We perform extractive text summarization using the TextRank algorithm which uses a graph-based ranking model which requires no training, using GloVe v1.2 pre-trained word vectors, and performing various natural language preprocessing & tokenization using NLTK library.

Graph based ranking algorithms allow knowledge about the text as a whole and the relationship between different parts of a text to be used in making specific local ranking decisions.  It does so by taking into account global information recursively computed from the entire graph in order to evaluate the importance of a vertex within a graph, rather than relying only on local information.

Traditional word vector techniques depend on the distance or angle between pairs of word vectors to determine strength of a set  word representations.  Glove attempts to uncover more of the language structure by examining not only the scalar difference but various dimensions of difference.  It does this by examining the ratio of the co-occurance probability between pairings rather the just the probabilties themselves.  A weighted least squares regression is then applied to remove the noise.  Dimesionality reduction is applied to the co-occurance matrix to yield a lower dimensional matrix such that each vector represents a word.

In [1]:
import numpy as np
import pandas as pd
import nltk
import re

In [5]:
from nltk.tokenize import sent_tokenize
#article = open("../Text-Summarizer/articles/research paper.txt", "r")

#sentences = []

with open("../Text-Summarizer/articles/wired article.txt", "r", encoding="utf-8") as myfile:
    article=myfile.read()

sentences = sent_tokenize(article)

In [6]:
def flatten_list(sentences):
    new_sentences = []
    for s in sentences:
        new_sentences.append(sent_tokenize(s))
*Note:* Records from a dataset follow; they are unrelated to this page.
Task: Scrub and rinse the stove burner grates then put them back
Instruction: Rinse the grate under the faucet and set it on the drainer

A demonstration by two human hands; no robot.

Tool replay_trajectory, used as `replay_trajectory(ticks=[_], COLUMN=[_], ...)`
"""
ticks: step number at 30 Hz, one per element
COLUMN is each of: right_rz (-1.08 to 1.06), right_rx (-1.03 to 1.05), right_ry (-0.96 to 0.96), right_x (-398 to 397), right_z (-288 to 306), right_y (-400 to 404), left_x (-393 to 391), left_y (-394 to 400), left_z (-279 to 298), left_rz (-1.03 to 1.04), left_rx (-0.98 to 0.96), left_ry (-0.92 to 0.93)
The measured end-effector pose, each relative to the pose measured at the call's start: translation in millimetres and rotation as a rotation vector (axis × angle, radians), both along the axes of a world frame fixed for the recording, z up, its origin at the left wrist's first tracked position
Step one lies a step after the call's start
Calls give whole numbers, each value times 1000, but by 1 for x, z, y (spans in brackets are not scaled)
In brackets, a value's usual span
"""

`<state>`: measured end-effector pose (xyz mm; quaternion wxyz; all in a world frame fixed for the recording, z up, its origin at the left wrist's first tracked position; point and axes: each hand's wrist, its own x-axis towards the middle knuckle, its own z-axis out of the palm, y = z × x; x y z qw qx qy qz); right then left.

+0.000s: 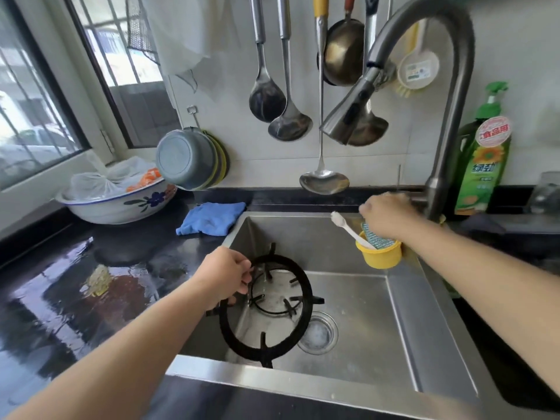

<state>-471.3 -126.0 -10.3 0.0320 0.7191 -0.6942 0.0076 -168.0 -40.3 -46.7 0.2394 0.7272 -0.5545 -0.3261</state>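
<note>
**Black grates at the steel sink**

Head view. Black cast-iron burner grate (266, 307), ring-shaped with prongs, held tilted over the left part of the stainless sink (403, 322). Left hand (225, 277) grips its far-left rim, fingers curled round the ring. A second, smaller grate (274, 298) lies on the sink floor behind it, seen through the ring. Drain (319, 333) just right of the held grate. Right hand (386, 216) is at the faucet (436, 116) base on the far right edge, fingers curled; what they hold, cannot tell. Just below it, yellow cup (380, 257) with a toothbrush (348, 228) and scrub pad (375, 237). Blue cloth (212, 218) on the dark counter (60, 283), far left of the sink. Green detergent bottle (485, 159) far right.
</note>
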Motion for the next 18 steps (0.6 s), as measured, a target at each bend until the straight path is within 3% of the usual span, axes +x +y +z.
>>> replay_trajectory(ticks=[2,4,6,7,8,9,12,13,16,18], right_rz=[36,-40,-201,-261,-282,-262,-152,-100,-53,-40], right_rx=[122,222,-29,-244,-306,-214,620,679,204,131], right_ry=[-211,-552,-845,-891,-899,-928,-1088,-1072,-1017,-932], right_x=[11,7,-2,-6,-10,-10,-13,-13,-25,-33], right_z=[-6,-20,-33,-42,-49,-53,-62,-59,-53,-55], right_y=[36,69,92,101,109,119,148,152,157,162], left_x=[-4,-17,-34,-42,-49,-57,-74,-76,-95,-106], left_y=[1,5,8,9,9,11,19,20,26,31], left_z=[10,22,33,38,43,46,43,39,41,47], left_rz=[1,-11,-29,-28,-32,-35,-43,-42,-8,54], left_rx=[-23,-47,-99,-121,-129,-116,-2,7,-12,-40], left_ry=[60,154,200,191,175,162,184,199,219,239])
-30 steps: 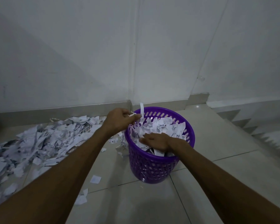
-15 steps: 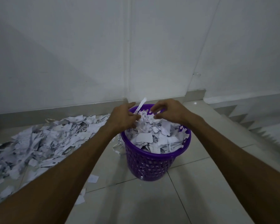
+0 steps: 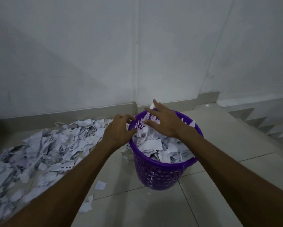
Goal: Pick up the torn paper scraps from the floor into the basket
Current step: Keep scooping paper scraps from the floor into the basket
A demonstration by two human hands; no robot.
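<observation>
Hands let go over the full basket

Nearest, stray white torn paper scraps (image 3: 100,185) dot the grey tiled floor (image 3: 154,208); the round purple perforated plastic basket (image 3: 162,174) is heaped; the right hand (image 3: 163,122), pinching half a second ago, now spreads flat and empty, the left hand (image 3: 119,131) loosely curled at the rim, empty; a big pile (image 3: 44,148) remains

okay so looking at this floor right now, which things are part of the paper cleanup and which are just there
Part of the job:
purple basket, nearly full of scraps
pile of torn paper scraps on the floor, left of the basket
loose scraps on the tiles nearer the camera
left hand and right hand, over the basket

Just there:
white wall
skirting
steps at right
</observation>
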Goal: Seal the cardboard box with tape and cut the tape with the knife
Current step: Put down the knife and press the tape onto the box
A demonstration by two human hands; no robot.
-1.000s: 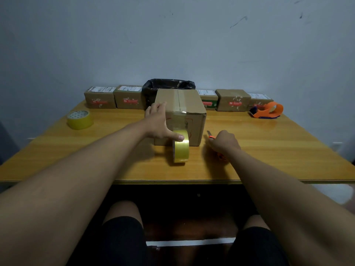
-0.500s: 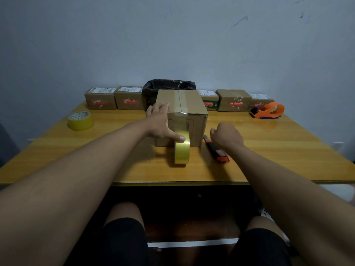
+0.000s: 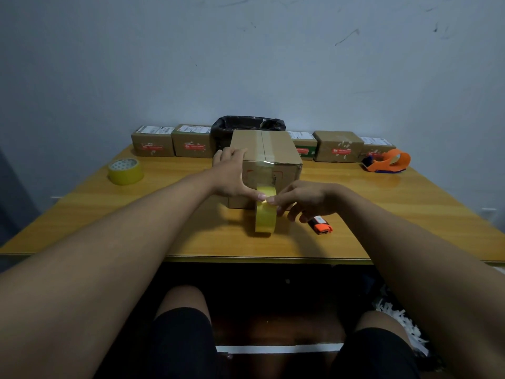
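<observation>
A glossy wooden worktop carried one matte cardboard box at its centre, a clear strip taped along its top seam. The left hand lay spread against it. The right hand pinched the upright yellow tape roll. One orange knife lay nearby.

A wooden table fills the frame's middle. At its centre sits a cardboard box, a tape roll upright just below it, an orange knife lower right. Another yellow roll lies left; small parcels and a black bag line the far edge; an orange dispenser sits upper right.
</observation>
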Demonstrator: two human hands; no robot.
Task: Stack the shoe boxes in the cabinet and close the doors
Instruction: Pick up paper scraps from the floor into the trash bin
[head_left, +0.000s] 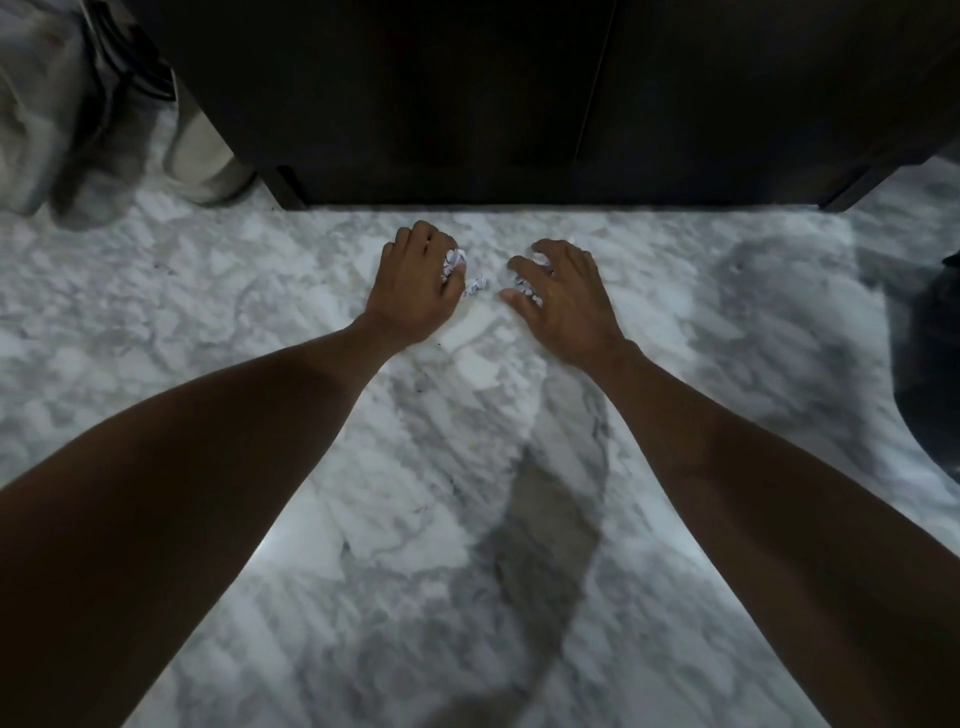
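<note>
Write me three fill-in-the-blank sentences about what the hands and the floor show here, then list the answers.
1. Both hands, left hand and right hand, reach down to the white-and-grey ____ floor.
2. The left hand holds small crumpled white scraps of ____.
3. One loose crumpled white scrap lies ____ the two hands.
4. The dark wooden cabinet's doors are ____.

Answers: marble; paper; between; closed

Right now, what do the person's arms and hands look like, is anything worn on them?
Both arms are bare from the bottom of the picture to the fingertips: no sleeves show anywhere on the forearms. The left hand and the right hand wear no gloves, and no watch, bracelet or ring can be seen on either wrist or on the fingers. No markings or tattoos show in this dim, slightly blurred view.
</note>
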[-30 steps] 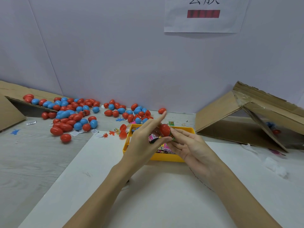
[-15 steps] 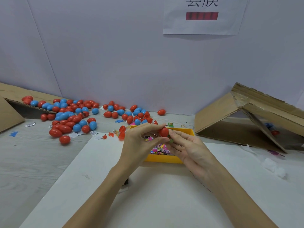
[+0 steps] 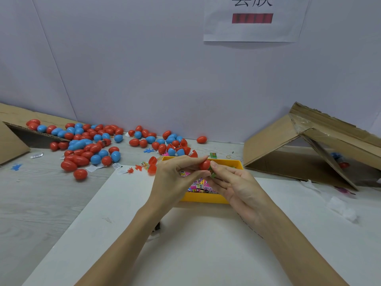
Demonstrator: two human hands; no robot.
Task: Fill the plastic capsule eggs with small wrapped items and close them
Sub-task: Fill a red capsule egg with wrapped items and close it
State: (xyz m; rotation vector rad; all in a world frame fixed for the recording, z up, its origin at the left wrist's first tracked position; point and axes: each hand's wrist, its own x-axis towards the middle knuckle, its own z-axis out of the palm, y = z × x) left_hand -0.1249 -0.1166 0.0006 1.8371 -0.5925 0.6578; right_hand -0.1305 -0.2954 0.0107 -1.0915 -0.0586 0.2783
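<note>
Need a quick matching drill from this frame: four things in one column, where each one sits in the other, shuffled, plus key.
Things:
1. red capsule egg
2. yellow tray
3. lone red egg
4. cardboard box

Places:
A. far right of the table, lying open on its side
B. pinched between the left hand and right hand
C. by itself near the wall, right of the egg piles
D. under both hands, holding wrapped items

Pairs: 1-B, 2-D, 3-C, 4-A
</note>
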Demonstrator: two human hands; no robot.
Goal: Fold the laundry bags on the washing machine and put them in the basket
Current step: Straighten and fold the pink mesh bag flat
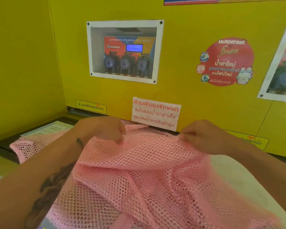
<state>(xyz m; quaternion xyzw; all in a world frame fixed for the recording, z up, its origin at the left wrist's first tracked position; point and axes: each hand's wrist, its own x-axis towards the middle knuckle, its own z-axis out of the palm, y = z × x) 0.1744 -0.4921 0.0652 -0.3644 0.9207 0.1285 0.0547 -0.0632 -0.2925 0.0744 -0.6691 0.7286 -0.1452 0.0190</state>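
While both hands pinch it, pink open-mesh laundry bag (139, 162), soft, rumpled

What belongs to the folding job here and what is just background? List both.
Job: pink mesh laundry bag, left hand, right hand, both pinching its edge.
Background: chemical dispenser window, round red sticker, white Thai notice.

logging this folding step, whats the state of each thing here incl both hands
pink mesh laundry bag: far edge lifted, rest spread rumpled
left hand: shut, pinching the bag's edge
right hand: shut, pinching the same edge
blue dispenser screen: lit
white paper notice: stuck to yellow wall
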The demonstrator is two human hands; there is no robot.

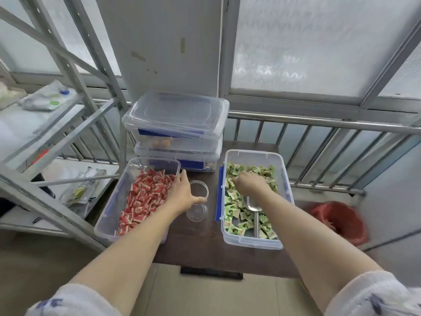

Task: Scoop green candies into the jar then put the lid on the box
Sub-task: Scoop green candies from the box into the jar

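Note:
A clear box (283, 179) of green candies (234, 210) sits on the right of the dark table (196, 242). A metal scoop (252, 204) lies inside it, handle towards me. My right hand (250, 183) is knuckles-up in the candies beyond the scoop, fingers curled down among them and hidden. It is not touching the scoop. A blue-edged strip (219, 192), apparently the lid's edge, runs along the box's left wall. The clear jar (198, 207) stands between the two boxes. My left hand (183, 193) grips it, thumb across its near side.
An open box (107, 215) of red candies sits at the left of the table. Two stacked lidded boxes (177, 124) stand behind. A metal shelf frame (68, 142) is on the left, a railing (319, 122) behind, and a red bin (339, 222) on the right floor.

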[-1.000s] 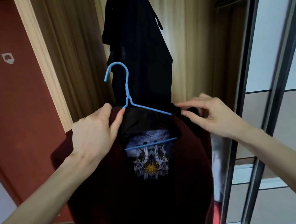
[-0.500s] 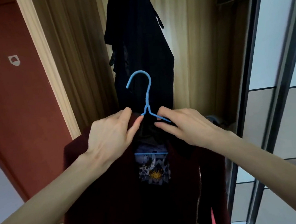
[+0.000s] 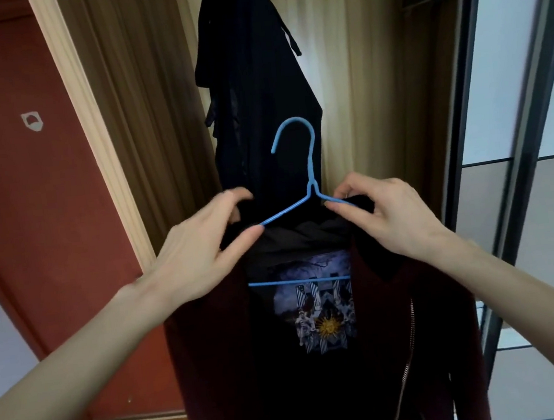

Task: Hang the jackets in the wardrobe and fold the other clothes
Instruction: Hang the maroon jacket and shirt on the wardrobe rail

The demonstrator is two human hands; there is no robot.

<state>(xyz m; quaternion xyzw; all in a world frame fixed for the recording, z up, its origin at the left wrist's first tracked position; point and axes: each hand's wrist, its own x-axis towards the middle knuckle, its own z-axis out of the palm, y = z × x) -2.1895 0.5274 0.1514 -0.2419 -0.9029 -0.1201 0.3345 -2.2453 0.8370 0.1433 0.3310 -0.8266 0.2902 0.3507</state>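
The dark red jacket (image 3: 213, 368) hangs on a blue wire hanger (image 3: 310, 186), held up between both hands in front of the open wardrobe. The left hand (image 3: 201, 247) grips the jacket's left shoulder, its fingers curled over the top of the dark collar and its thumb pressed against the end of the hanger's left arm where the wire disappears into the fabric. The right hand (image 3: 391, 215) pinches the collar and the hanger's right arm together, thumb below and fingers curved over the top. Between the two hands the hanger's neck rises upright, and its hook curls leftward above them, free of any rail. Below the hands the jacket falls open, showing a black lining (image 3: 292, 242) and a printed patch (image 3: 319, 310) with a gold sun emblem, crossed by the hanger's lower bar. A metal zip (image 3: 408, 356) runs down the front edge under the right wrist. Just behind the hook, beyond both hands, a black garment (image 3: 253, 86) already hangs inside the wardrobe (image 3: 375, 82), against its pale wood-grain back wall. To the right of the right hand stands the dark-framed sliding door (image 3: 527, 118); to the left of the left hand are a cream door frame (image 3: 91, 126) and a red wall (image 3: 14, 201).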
    new_sentences = [y for x in new_sentences for y in x] # flatten list
    return new_sentences

new_sentences = flatten_list(sentences)

In [7]:
# Extract word vectors
word_embeddings = {}
f = open('glove.6B.100d.txt', encoding='utf-8')
for line in f:
    values = line.split()
    word = values[0]
    coefs = np.asarray(values[1:], dtype='float32')
    word_embeddings[word] = coefs
f.close()

In [8]:
# remove punctuations, numbers and special characters
clean_sentences = pd.Series(new_sentences).str.replace("[^a-zA-Z]", " ")

# make alphabets lowercase
clean_sentences = [s.lower() for s in clean_sentences]

In [28]:
nltk.download('stopwords')

[nltk_data] Downloading package stopwords to
[nltk_data]     C:\Users\HP\AppData\Roaming\nltk_data...
[nltk_data]   Package stopwords is already up-to-date!


True

In [10]:
from nltk.corpus import stopwords
stop_words = stopwords.words('english')

In [11]:
def remove_stopwords(sen):
    sen_new = " ".join([i for i in sen if i not in stop_words])
    return sen_new

In [12]:
clean_sentences = [remove_stopwords(r.split()) for r in clean_sentences]

In [13]:
word_embeddings = {}
f = open('glove.6B.100d.txt', encoding='utf-8')
for line in f:
    values = line.split()
    word = values[0]
    coefs = np.asarray(values[1:], dtype='float32')
    word_embeddings[word] = coefs
f.close()

In [14]:
sentence_vectors = []
for i in clean_sentences:
    if len(i) != 0:
        v = sum([word_embeddings.get(w, np.zeros((100,))) for w in i.split()])/(len(i.split())+0.001)
    else:
        v = np.zeros((100,))
    sentence_vectors.append(v)

In [15]:
for i in range(len(sentence_vectors)):
    sentence_vectors[i] = sentence_vectors[i].reshape(1, 100)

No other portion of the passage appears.